[Assigned task] Print the lines below from the line with "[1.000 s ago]" to the line with "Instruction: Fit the" exactly, keeping both ends, and print no pictures.

(Stored dataset items)

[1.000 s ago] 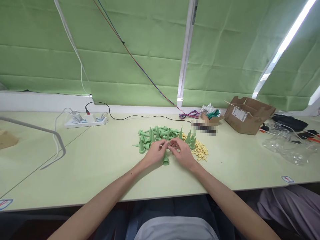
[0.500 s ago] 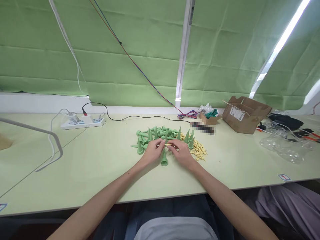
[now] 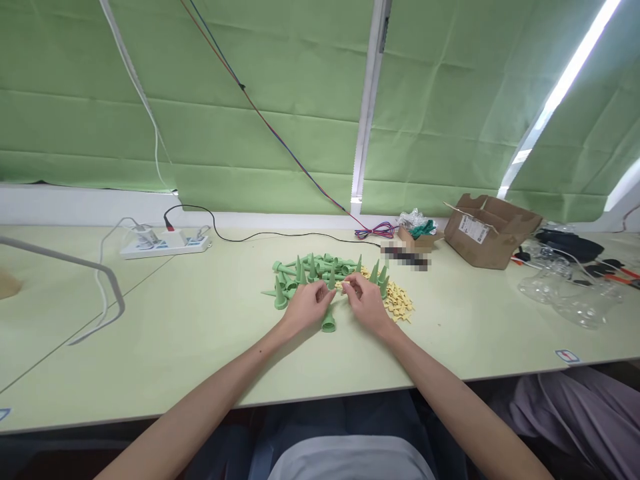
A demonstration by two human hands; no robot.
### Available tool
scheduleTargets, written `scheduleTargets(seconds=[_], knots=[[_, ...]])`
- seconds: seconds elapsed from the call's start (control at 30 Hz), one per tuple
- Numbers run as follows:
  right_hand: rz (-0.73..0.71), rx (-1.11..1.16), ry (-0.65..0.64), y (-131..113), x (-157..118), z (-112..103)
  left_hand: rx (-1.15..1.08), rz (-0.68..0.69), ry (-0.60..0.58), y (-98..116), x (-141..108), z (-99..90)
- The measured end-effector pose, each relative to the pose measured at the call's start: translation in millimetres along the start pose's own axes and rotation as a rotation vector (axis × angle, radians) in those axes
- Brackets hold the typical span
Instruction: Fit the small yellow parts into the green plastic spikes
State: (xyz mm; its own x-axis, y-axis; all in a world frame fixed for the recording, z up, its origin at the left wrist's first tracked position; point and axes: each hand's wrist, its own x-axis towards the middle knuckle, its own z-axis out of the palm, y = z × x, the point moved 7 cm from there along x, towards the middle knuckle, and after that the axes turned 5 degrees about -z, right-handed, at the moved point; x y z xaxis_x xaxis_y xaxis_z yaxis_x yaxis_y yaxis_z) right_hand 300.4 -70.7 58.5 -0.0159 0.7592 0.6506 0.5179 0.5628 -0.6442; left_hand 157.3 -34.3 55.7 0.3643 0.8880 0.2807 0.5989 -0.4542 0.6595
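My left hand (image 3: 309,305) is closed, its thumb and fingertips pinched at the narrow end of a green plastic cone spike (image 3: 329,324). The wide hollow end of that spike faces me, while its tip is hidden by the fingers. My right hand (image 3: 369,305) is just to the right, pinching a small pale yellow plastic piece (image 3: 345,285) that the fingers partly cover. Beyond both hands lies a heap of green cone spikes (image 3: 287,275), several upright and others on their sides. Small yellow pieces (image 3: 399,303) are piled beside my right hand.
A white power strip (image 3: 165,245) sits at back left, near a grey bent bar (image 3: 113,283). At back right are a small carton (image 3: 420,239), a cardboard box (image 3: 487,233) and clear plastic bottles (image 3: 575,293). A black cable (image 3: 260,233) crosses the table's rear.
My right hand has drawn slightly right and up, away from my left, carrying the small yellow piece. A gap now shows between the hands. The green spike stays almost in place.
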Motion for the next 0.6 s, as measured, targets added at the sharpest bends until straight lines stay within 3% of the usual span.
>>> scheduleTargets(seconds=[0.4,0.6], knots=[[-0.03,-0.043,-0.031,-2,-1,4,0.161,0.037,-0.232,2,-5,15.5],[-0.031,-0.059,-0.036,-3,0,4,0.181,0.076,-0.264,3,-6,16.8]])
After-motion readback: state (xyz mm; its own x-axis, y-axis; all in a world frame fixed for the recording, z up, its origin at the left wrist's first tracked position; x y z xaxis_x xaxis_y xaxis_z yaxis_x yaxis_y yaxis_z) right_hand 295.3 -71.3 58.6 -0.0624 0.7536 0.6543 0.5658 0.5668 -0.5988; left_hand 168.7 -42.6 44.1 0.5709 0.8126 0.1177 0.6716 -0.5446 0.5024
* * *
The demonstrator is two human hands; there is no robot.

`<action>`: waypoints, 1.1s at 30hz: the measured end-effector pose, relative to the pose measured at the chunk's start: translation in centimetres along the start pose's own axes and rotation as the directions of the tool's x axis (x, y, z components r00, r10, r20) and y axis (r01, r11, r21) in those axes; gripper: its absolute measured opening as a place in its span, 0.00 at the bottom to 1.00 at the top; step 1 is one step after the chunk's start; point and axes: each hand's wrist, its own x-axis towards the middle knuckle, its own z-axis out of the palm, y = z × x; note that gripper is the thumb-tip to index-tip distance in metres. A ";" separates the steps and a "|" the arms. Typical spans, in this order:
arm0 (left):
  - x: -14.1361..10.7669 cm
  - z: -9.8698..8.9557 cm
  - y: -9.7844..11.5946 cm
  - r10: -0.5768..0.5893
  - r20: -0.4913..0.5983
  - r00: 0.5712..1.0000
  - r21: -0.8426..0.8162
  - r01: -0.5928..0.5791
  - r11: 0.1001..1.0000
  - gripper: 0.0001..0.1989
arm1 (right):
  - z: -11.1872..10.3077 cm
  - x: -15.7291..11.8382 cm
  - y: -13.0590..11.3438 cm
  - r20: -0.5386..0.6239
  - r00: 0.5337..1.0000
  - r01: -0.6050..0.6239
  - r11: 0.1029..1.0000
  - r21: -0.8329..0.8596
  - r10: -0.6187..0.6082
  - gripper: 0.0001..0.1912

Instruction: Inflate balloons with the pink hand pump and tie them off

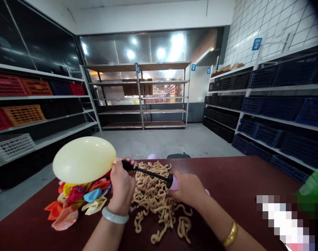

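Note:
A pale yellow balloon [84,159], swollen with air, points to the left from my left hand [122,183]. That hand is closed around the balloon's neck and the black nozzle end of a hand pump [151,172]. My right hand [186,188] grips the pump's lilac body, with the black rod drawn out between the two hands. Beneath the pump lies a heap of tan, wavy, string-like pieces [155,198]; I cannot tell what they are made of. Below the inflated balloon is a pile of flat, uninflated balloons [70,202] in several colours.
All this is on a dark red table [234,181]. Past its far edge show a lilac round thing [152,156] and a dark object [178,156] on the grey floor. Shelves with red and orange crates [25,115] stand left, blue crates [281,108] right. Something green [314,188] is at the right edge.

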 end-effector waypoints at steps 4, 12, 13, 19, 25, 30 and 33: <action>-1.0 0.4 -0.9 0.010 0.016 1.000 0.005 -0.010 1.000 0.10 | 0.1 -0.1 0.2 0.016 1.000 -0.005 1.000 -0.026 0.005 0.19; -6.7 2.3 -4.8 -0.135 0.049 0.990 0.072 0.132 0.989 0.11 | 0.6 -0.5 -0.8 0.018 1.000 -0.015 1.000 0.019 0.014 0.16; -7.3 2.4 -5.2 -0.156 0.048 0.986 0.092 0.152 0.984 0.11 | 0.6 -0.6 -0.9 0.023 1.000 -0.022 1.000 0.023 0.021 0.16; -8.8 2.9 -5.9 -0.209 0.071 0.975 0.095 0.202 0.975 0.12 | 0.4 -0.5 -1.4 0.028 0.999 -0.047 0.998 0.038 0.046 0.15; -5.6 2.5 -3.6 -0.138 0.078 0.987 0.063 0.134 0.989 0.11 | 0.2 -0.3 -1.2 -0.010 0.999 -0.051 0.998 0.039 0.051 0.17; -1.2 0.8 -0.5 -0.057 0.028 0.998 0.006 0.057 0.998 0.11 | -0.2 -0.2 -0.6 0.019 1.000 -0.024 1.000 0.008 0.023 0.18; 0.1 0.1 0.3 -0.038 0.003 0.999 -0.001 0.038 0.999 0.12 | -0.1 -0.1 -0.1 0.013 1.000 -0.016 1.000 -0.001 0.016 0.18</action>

[Expected answer]
[1.000 s ago] 
[0.500 s ago] 
[now] 
A demonstration by two human hands; no robot.
### Available tool
scheduleTargets, written `scheduleTargets(seconds=[_], knots=[[_, ...]])`
- seconds: seconds elapsed from the call's start (control at 30 Hz), one per tuple
- Numbers run as follows:
  right_hand: rz (-0.73..0.71), rx (-1.11..1.16), ry (-0.65..0.64), y (-131..113), x (-157..118), z (-112..103)
  left_hand: rx (-1.15..1.08), rz (-0.68..0.69), ry (-0.60..0.58), y (-98..116), x (-141..108), z (-99..90)
- The measured end-effector pose, each relative to the pose measured at the call's start: translation in millimetres along the start pose's own axes and rotation as a rotation vector (axis × angle, radians) in those axes
- Brackets hold the typical span
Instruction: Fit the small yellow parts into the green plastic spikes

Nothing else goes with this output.